# Task instructions:
Keeping every character in place, output all the data.

# Data below:
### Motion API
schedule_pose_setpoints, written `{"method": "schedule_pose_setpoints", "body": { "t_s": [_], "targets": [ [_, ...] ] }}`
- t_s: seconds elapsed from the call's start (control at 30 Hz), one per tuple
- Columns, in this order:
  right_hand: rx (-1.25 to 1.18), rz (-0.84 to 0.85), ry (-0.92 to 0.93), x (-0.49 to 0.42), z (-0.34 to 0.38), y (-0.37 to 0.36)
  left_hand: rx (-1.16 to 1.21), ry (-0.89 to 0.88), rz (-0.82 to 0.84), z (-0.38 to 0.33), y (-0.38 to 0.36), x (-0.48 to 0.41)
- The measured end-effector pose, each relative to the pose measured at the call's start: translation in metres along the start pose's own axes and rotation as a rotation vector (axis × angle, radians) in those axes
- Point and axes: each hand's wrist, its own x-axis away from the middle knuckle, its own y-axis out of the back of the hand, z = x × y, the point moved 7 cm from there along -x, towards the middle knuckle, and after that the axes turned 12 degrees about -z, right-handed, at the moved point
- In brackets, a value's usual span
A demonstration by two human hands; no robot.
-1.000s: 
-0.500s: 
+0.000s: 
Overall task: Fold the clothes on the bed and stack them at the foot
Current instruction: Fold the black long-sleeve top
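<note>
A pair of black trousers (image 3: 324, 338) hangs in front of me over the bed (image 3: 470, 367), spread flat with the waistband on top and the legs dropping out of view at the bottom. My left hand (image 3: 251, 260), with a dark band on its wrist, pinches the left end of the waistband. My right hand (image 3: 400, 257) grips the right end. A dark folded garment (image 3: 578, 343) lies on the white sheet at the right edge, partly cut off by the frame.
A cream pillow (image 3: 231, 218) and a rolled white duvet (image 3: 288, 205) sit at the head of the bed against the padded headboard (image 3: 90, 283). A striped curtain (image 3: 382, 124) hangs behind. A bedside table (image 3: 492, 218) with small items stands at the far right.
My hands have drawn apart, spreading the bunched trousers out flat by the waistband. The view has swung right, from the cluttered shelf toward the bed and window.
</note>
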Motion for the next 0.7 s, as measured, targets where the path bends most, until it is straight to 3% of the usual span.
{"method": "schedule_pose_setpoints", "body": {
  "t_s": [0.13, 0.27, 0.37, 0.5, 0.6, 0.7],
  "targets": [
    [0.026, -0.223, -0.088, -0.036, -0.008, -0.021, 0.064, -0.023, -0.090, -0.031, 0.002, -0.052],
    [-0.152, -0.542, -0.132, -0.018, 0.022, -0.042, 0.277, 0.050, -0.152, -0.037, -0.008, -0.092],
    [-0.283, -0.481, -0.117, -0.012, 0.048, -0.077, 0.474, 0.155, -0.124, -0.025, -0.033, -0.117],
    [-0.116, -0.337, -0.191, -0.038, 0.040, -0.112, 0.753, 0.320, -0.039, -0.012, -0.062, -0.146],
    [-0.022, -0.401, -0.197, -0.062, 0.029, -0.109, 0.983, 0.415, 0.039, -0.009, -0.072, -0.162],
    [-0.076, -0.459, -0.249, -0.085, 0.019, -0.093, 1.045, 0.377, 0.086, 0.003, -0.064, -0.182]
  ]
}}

# Task answer:
### Motion API
schedule_pose_setpoints, written `{"method": "schedule_pose_setpoints", "body": { "t_s": [_], "targets": [ [_, ...] ] }}`
- t_s: seconds elapsed from the call's start (control at 30 Hz), one per tuple
- Columns, in this order:
  right_hand: rx (-1.25 to 1.18), rz (-0.84 to 0.85), ry (-0.92 to 0.93), x (-0.49 to 0.42), z (-0.34 to 0.38), y (-0.37 to 0.36)
  left_hand: rx (-1.16 to 1.21), ry (-0.89 to 0.88), rz (-0.82 to 0.84), z (-0.38 to 0.33), y (-0.38 to 0.36), x (-0.48 to 0.41)
- The measured end-effector pose, each relative to the pose measured at the call's start: translation in metres along the start pose's own axes and rotation as a rotation vector (axis × angle, radians) in those axes
- Point and axes: each hand's wrist, its own x-axis away from the middle knuckle, its own y-axis out of the back of the hand, z = x × y, the point moved 7 cm from there along -x, towards the middle knuckle, and after that the axes turned 12 degrees about -z, right-handed, at the moved point
- In brackets, a value's usual span
A demonstration by two human hands; no robot.
-1.000s: 
-0.500s: 
+0.000s: 
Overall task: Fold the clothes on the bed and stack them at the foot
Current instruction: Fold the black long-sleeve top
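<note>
A pair of black trousers (image 3: 324, 338) hangs in front of me over the bed (image 3: 470, 367), spread flat with the waistband on top and the legs dropping out of view at the bottom. My left hand (image 3: 251, 260), with a dark band on its wrist, pinches the left end of the waistband. My right hand (image 3: 400, 257) grips the right end. A dark folded garment (image 3: 578, 343) lies on the white sheet at the right edge, partly cut off by the frame.
A cream pillow (image 3: 231, 218) and a rolled white duvet (image 3: 288, 205) sit at the head of the bed against the padded headboard (image 3: 90, 283). A striped curtain (image 3: 382, 124) hangs behind. A bedside table (image 3: 492, 218) with small items stands at the far right.
My hands have drawn apart, spreading the bunched trousers out flat by the waistband. The view has swung right, from the cluttered shelf toward the bed and window.
</note>
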Motion for the next 0.7 s, as measured, targets where the path bends most, until it is straight to 3% of the usual span.
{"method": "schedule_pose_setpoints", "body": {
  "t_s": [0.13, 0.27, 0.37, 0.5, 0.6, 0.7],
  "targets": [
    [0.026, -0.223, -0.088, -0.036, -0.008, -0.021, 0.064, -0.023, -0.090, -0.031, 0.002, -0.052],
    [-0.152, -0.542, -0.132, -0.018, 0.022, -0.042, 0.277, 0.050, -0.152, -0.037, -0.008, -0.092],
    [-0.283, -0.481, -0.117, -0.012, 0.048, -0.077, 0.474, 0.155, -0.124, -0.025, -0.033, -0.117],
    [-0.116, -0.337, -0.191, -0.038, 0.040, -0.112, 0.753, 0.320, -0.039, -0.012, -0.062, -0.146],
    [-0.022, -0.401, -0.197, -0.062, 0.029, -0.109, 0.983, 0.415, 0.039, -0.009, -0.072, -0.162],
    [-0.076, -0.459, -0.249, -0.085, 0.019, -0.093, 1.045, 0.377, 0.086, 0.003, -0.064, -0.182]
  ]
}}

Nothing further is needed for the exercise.